Details
-
Question
-
Resolution: Incomplete
-
Critical - P2
-
None
-
2.2.0
-
None
-
None
-
Server:CentOS 6.3 Client: CentOS 6.3, PHP Driver, Java Driver
Description
- We are running a MongoDB replica set with 1 Primary and 1 Secondary and 1 Arbiter.
- We have 2 applications writing to 2 separate db's in Mongo - lets call these DB1 and DB2 for convenience.
- DB1 has 6 collections while DB2 has 107 collections.
- DB1 has been in production for 10 months, DB2 has been in production for 6 months.
- Today, at around 11:49 a.m. we discovered that 5 collections in DB1 and 90 collections in DB2 were absent from the Primary. Everything was intact in the Secondary.
- Examining mongodb log, we saw that the number of connections ramped up from ~ 450 at 11:49 a.m. to about 20,000 at 12:11 p.m. after which the mongodb instance started refusing new connections (connection limit reached)
Fri Aug 23 12:11:54 [initandlisten] connection refused because too many open connections: 20000
- We restarted mongod and performed a mongodump from the secondary and ran a mongorestore to the primary.

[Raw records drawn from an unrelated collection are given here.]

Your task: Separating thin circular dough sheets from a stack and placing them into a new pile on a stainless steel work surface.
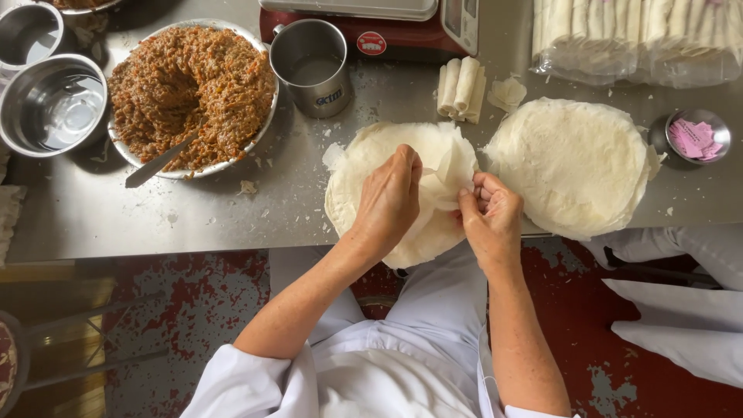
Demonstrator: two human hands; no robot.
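Observation:
A round stack of thin pale wrappers (364, 166) lies at the near edge of the steel table (116, 217). My left hand (389, 203) rests on top of the stack, fingers curled over it. Just to its right, my right hand (489, 217) pinches the lifted, folded edge of the top wrapper (449, 174). Both hands meet over that raised sheet. A second, larger stack of wrappers (573, 162) sits to the right.
A big bowl of brown minced filling (193, 85) with a spoon (159, 164) stands at the left. A metal mug (311, 66), empty steel bowls (53, 104), finished rolls (462, 87), bagged rolls (635, 39), a small dish of pink slips (696, 138) and a red scale (371, 23) surround them.

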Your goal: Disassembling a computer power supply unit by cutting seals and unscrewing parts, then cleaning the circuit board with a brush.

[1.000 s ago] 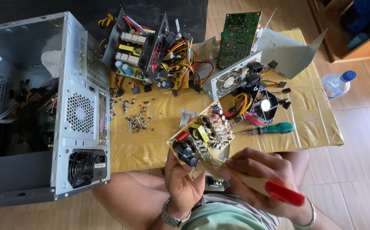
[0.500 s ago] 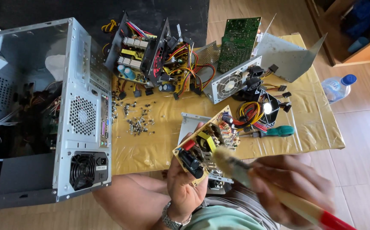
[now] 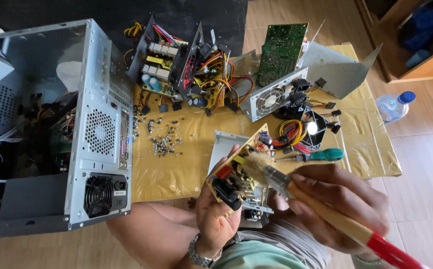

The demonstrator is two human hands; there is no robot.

After this both the databases DB1 and DB2 started accepting connections and are now working fine.
- We cannot see any "drop" commands in the mongodb log
- We can see 2 instances of PageFaultException during this time
Fri Aug 23 11:49:58 [conn33572019] PageFaultException thrown
Fri Aug 23 11:56:00 [conn33572019] PageFaultException thrown
The questions are:
- How did collections in the primary get dropped and were still present in the secondary?
- Is there any condition under which something like this can happen?